Syria opposition leader suggests transition plan
The outgoing leader of Syria's main opposition coalition Moaz al-Khatib has put forward a detailed plan for the transition of power.
Mr Khatib's proposal comes as opposition delegates begin three days of key talks in Istanbul.
The proposal stipulates that President Bashar al-Assad must leave office, a demand likely to be rejected by Mr Assad and his key backer, Russia.
The UN estimates at least 80,000 people have died in the uprising so far.
Mr Khatib's proposal calls for Mr Assad and his family to be given a safe exit if he stands down.
The Syrian president would have 20 days to accept the offer, under the terms of the initiative, which would then allow Mr Assad a further month to hand over power to his prime minister or vice president.
Mr Khatib was elected head of the National Coalition in November 2012 but is shortly to step down, having resigned in March.
However, Mr Assad has made clear that he has no intention of standing down, and indeed plans to stand in presidential elections in June 2014, the BBC's Jim Muir reports from Beirut.

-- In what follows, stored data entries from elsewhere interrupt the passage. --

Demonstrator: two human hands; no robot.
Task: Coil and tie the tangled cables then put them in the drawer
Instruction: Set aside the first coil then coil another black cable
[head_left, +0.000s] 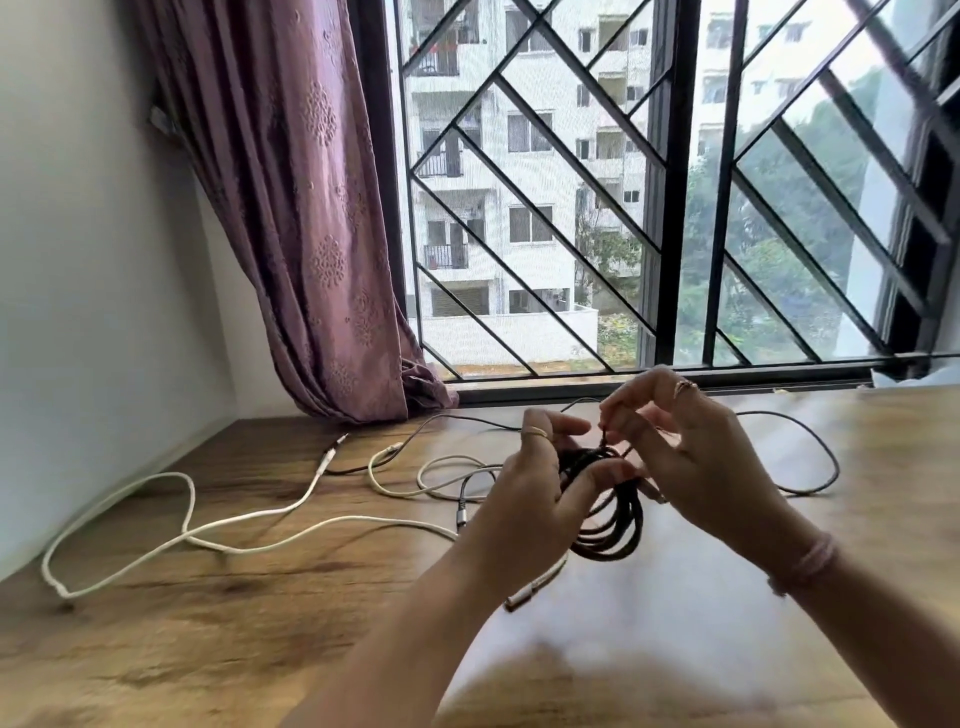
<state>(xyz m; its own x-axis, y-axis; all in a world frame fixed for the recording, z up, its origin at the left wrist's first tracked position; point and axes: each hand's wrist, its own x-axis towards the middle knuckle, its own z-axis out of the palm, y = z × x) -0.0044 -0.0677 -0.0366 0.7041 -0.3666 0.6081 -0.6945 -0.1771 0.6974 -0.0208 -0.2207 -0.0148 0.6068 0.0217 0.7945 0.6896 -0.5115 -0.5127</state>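
Left hand (535, 483) closed round coiled black rubber cable (615, 525). Right hand (691, 447) pinched its loose end. Above wooden tabletop (208, 623)

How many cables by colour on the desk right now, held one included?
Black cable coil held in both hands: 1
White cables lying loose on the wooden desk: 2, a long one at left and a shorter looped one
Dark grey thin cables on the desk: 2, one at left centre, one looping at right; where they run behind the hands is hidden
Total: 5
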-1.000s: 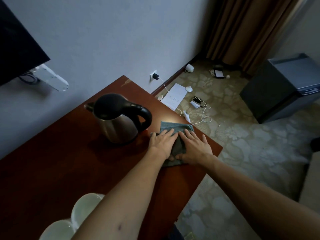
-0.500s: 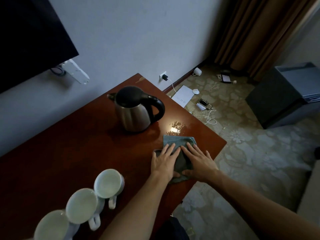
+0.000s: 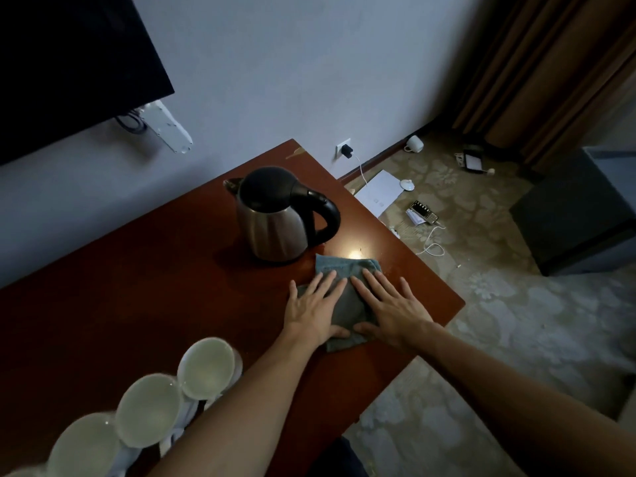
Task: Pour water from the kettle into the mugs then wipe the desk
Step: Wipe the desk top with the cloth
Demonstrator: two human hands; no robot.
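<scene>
1. Dim room: a reddish-brown table [image 3: 137,287] stands against a pale wall, with patterned carpet [image 3: 516,321] to its right.
2. Both grips lie released: the left hand [image 3: 316,308] and right hand [image 3: 389,304] press flat, fingers straight, on a blue-grey cloth [image 3: 347,294] near the table's right edge.
3. A steel kettle [image 3: 275,218] stands upright just behind the cloth.
4. Three white mugs [image 3: 144,407] sit in a row at the near left.

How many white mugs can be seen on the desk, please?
3 clearly: a diagonal row at the desk's near-left corner, one mug, a second, a third. A white edge at the bottom-left frame border may be a fourth.
</scene>
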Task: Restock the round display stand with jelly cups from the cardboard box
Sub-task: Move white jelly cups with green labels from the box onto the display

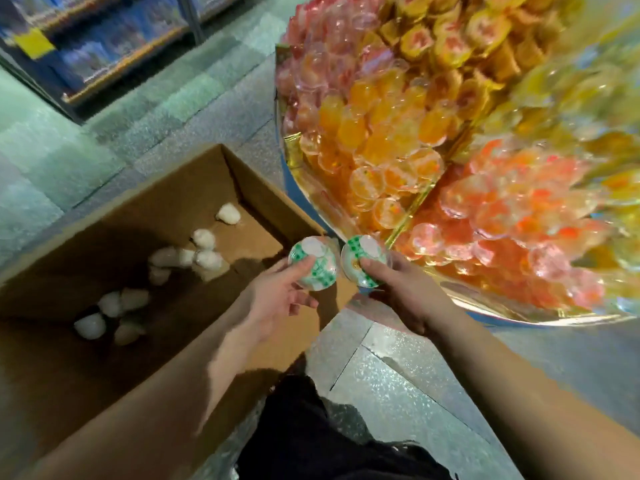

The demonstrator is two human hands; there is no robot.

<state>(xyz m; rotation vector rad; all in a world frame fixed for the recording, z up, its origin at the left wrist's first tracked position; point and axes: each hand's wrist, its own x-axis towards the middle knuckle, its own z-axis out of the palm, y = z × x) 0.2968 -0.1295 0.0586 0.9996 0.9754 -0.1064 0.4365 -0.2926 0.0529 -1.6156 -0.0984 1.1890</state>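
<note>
Two green-lidded jelly cups are in hand: the left hand [277,299] pinches one jelly cup [313,263] over the cardboard box's [121,393] right edge, the right hand [401,292] another cup [365,259] just beside it. The round display stand [467,299] lies directly ahead and to the right, nearer the right hand, so that cup probably goes first.

The floor [398,368] is speckled grey-green tile with dark joints. An open cardboard box [263,188] rests directly on it at the left. The round display stand [467,299] stands on the floor just beside the box's right corner. A shelving unit [114,64] stands at the far left.
</note>
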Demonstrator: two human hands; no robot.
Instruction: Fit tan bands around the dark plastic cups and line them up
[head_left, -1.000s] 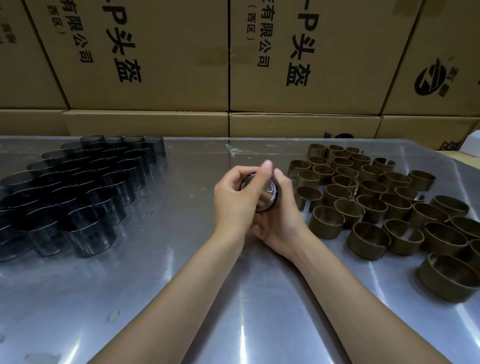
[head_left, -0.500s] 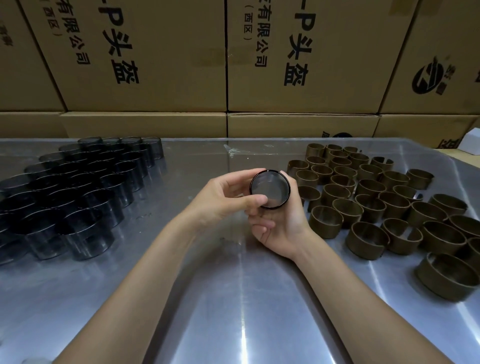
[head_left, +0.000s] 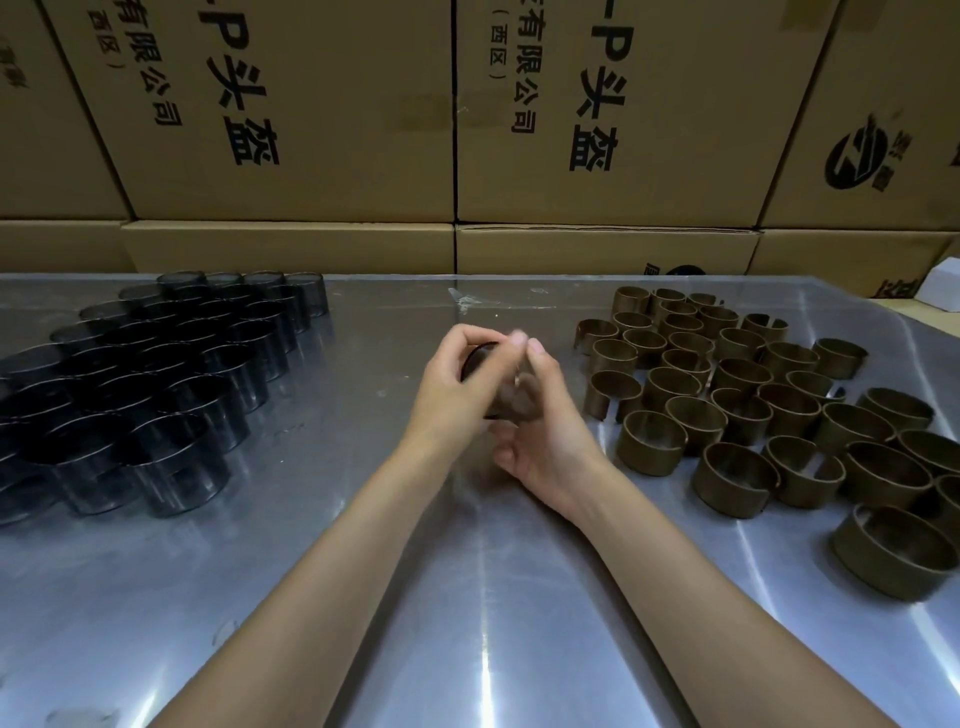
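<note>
a dark cup (head_left: 480, 358) is gripped between the left hand (head_left: 457, 387) and right hand (head_left: 540, 421), fingers curled round it, above the middle of the metal table (head_left: 363, 597). it's pretty blurred tbh. more dark cups (head_left: 156, 395) are grouped far left, tan bands (head_left: 753, 405) on the right.

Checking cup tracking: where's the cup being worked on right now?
Head view, centre: the dark cup is held above the metal table by left hand and right hand, between the cup cluster and the bands.

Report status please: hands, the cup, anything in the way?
Left hand and right hand both grip one dark cup above the table. Band on it: cannot tell, blurred. Nothing in the way.
</note>
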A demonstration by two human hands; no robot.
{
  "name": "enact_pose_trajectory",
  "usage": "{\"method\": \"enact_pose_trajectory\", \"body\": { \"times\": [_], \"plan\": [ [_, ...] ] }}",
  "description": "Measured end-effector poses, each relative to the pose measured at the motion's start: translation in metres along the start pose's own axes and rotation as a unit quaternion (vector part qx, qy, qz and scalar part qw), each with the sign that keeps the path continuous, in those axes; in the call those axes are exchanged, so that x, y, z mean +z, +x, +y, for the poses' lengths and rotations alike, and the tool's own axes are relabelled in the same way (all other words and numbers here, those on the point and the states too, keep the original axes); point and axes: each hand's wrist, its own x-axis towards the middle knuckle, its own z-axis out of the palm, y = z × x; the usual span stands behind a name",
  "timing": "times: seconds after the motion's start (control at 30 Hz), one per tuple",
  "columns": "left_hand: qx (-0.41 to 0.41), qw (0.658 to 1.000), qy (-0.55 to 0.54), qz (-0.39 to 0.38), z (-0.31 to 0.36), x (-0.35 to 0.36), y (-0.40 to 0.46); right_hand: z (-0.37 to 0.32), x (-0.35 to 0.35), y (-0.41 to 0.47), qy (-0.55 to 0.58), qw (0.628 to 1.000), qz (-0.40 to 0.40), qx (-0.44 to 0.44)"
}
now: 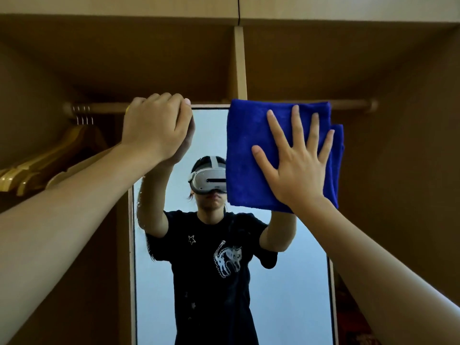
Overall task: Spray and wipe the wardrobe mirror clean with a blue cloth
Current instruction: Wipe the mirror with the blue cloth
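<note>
The tall wardrobe mirror (298,295) stands upright in front of me, with droplets along its left edge. My left hand (156,125) is curled around the mirror's top left corner, and a small yellow bit shows by its knuckles. A folded blue cloth (249,145) lies flat against the mirror's upper right part, overlapping its top and right edges. My right hand (296,170) presses the cloth to the glass with its palm flat and fingers spread. The glass reflects a person in a headset and a black T-shirt.
The mirror sits inside an open wooden wardrobe with a vertical divider (240,63) above it. A wooden rail (104,107) runs behind the mirror's top. Several wooden hangers (49,160) hang at the left, close to my left forearm.
</note>
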Motion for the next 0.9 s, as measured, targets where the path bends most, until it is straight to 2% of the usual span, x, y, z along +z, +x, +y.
{"method": "enact_pose_trajectory", "body": {
  "times": [0.3, 0.57, 0.7, 0.77, 0.9],
  "plan": [
    [-0.004, 1.000, 0.028, 0.002, -0.017, -0.008, -0.003, -0.021, 0.009, -0.048, -0.002, 1.000, -0.020, -0.011],
    [-0.013, 0.999, 0.039, 0.004, -0.014, -0.005, -0.008, -0.052, 0.004, 0.002, 0.010, 0.996, -0.025, -0.080],
    [-0.014, 1.000, 0.021, 0.010, -0.017, -0.002, -0.012, -0.028, 0.003, 0.002, 0.012, 0.999, -0.004, -0.041],
    [-0.029, 0.999, -0.008, 0.024, -0.019, 0.000, -0.020, -0.021, 0.005, -0.007, 0.010, 1.000, 0.004, -0.014],
    [-0.113, 0.990, -0.080, 0.022, -0.019, 0.002, -0.056, -0.018, 0.008, -0.019, 0.005, 1.000, 0.001, -0.008]
  ]
}}
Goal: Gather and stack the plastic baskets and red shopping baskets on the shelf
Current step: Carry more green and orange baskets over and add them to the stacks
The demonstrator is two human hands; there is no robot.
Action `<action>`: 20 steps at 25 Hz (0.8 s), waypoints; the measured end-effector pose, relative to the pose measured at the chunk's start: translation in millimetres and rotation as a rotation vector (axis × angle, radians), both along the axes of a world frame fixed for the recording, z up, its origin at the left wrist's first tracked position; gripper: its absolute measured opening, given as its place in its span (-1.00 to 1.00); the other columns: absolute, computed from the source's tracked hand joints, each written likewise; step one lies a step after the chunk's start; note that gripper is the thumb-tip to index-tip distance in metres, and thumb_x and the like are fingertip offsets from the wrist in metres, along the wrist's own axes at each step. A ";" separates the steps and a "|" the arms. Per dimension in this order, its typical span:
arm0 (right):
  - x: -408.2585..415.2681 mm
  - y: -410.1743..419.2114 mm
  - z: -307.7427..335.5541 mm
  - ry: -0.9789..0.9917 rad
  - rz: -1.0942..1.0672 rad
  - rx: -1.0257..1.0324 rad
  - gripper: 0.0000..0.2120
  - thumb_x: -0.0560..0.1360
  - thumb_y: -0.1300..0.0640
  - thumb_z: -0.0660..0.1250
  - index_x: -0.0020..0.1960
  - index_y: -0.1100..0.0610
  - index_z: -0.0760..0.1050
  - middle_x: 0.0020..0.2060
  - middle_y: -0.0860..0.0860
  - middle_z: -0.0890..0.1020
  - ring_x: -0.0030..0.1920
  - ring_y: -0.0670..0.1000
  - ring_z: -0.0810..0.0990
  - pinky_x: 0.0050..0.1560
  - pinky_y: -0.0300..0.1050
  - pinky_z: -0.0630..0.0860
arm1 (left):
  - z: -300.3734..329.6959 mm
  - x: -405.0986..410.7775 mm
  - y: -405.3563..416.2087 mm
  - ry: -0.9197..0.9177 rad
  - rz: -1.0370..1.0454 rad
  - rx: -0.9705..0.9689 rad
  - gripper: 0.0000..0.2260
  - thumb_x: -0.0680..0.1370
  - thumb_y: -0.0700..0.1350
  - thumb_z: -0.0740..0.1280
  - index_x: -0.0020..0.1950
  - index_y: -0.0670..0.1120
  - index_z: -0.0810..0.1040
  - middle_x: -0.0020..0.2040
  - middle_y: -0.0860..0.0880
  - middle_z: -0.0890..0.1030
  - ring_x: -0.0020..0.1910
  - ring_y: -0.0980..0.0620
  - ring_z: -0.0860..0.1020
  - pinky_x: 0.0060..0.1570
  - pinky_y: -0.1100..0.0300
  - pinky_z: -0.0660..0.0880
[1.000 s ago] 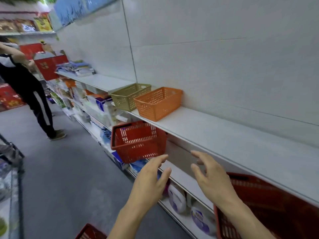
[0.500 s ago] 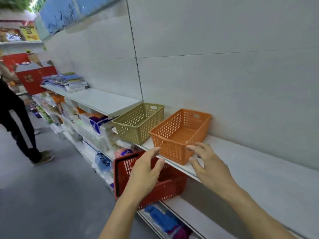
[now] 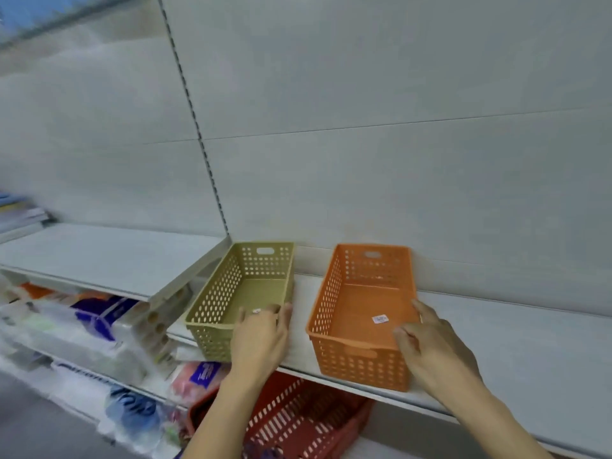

The Russians and Americans have agreed to persuade the two sides in the Syrian conflict to attend a peace conference, possibly in Geneva next month. But can they deliver? Russia has praised what it called a "constructive response" from its ally, the Syrian government, which has said it's ready for dialogue without preconditions. But the Americans and the west are facing a tougher task with the Syrian opposition, which is divided and chaotic.
If all that's not enough to cast doubt over the international conference, a date for which has not yet been set, there are still clear differences between the Americans and the Russians themselves. The US Secretary of State, John Kerry, made it clear at a meeting of the Friends of Syria group in Amman that the opposition's backers will step up their support for the rebels if the conference doesn't deliver agreement on a transition of power to a new Syria in which there would be no place for President Assad and his associates. For the Russians, that smacks of dictating the outcome of a negotiation which they say should be left up to the Syrians themselves.
With Mr Assad's forces currently making some gains on the ground, he is clearly in no mood to concede defeat by what he regards as a foreign-backed conspiracy, our correspondent says.
The Syrian government, backed by Russia, has said it will not accept any preconditions for talks. However, the opposition leadership, largely made up of exiles, risks losing what little credibility it has inside Syria if they abandon the demand for Mr Assad to step down, he adds.Hezbollah involvement
The talks in Istanbul are aimed at revamping the own membership and leadership of the National Coalition for Syrian Revolutionary and Opposition Forces.
They come amid intensifying diplomatic manoeuvres to try to bring about an end to the conflict.
Also on Thursday, further reports emerged about the involvement of the Lebanese Shia militia Hezbollah in the conflict on the side of the regime.
A source close to Hezbollah told the AFP news agency that 75 fighters had died in Syria since late last year.
The UK-based activist group the Syria Observatory for Human Rights (SOHR) puts the figure of dead Hezbollah fighters even higher, at 104.
There have been reports of Hezbollah's involvement in the conflict for months but the militia has recently admitted sending fighters for the first time, in fighting over the key strategic town of Qusair.
The Local Co-ordination Committees, a network of activists in Syria, said 53 people had died in violence in Syria on Thursday.